— What you should do —
Without the pictures, retype each line below exactly as it stands.

------ Data section

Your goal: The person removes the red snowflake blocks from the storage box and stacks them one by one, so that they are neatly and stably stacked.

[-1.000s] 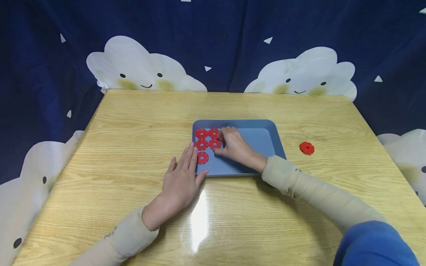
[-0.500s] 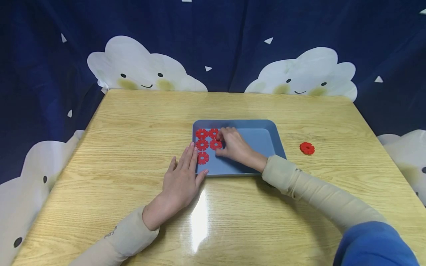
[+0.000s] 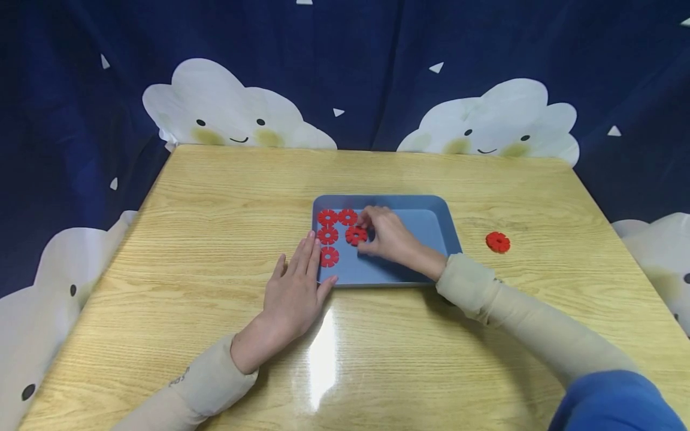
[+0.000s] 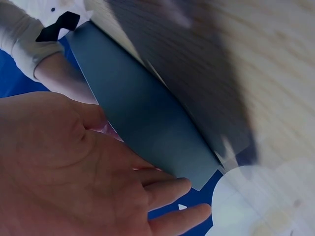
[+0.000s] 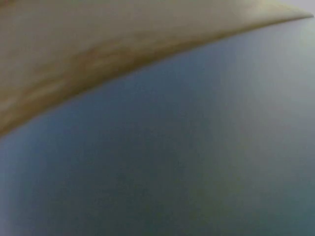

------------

— Problem solution —
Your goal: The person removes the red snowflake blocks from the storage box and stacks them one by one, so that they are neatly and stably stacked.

[-1.000s] 
[-0.500s] 
[+0.000s] 
[+0.000s] 
[+0.000s] 

For this exercise, nothing more is required.